Record excerpts: Begin

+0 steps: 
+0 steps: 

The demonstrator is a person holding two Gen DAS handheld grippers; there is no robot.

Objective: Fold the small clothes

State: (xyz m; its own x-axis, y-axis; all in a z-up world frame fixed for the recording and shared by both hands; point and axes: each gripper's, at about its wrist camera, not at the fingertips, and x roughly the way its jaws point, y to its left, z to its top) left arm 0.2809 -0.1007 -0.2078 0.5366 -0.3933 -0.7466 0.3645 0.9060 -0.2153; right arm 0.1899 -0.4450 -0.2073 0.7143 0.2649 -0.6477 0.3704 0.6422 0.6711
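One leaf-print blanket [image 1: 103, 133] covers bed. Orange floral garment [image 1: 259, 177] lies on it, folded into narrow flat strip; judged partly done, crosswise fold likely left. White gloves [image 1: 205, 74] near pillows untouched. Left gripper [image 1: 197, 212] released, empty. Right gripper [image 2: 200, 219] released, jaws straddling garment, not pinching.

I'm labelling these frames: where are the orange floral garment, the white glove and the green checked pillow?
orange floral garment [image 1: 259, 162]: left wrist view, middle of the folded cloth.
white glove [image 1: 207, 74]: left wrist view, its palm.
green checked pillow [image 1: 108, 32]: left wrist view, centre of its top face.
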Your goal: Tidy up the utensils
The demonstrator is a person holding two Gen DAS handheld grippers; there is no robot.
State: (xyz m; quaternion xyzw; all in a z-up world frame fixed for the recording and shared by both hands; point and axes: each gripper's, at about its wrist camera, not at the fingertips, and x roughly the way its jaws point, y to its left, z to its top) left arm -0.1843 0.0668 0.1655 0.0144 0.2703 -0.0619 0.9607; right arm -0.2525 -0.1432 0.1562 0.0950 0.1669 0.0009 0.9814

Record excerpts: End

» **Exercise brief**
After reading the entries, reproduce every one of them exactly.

» **Your solution**
+0 steps: 
+0 steps: 

The demonstrator is a person holding two Gen DAS handheld grippers; there is no robot.

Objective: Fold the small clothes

State: (xyz m; its own x-axis, y-axis; all in a z-up world frame fixed for the recording and shared by both hands; point and axes: each gripper's, at about its wrist camera, not at the fingertips, and x roughly the way its jaws point, y to its left, z to its top) left arm 0.2809 -0.1007 -0.2078 0.5366 -0.3933 -0.7466 0.3645 0.9060 -0.2153; right arm 0.1899 -0.4450 -0.2073 0.7143 0.2649 -0.6477 0.3704 0.6422 0.6711
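One leaf-print blanket [image 1: 103, 133] covers bed. Orange floral garment [image 1: 259, 177] lies on it, folded into narrow flat strip; judged partly done, crosswise fold likely left. White gloves [image 1: 205, 74] near pillows untouched. Left gripper [image 1: 197, 212] released, empty. Right gripper [image 2: 200, 219] released, jaws straddling garment, not pinching.

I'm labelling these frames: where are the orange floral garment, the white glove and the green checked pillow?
orange floral garment [image 1: 259, 162]: left wrist view, middle of the folded cloth.
white glove [image 1: 207, 74]: left wrist view, its palm.
green checked pillow [image 1: 108, 32]: left wrist view, centre of its top face.
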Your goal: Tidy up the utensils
The demonstrator is a person holding two Gen DAS handheld grippers; there is no robot.
State: (xyz m; quaternion xyzw; all in a z-up world frame fixed for the recording and shared by both hands; point and axes: each gripper's, at about its wrist camera, not at the fingertips, and x roughly the way its jaws point, y to its left, z to its top) left arm -0.1843 0.0668 0.1655 0.0144 0.2703 -0.0619 0.9607; right arm -0.2525 -0.1432 0.1562 0.0950 0.1669 0.0009 0.9814

No other output was requested.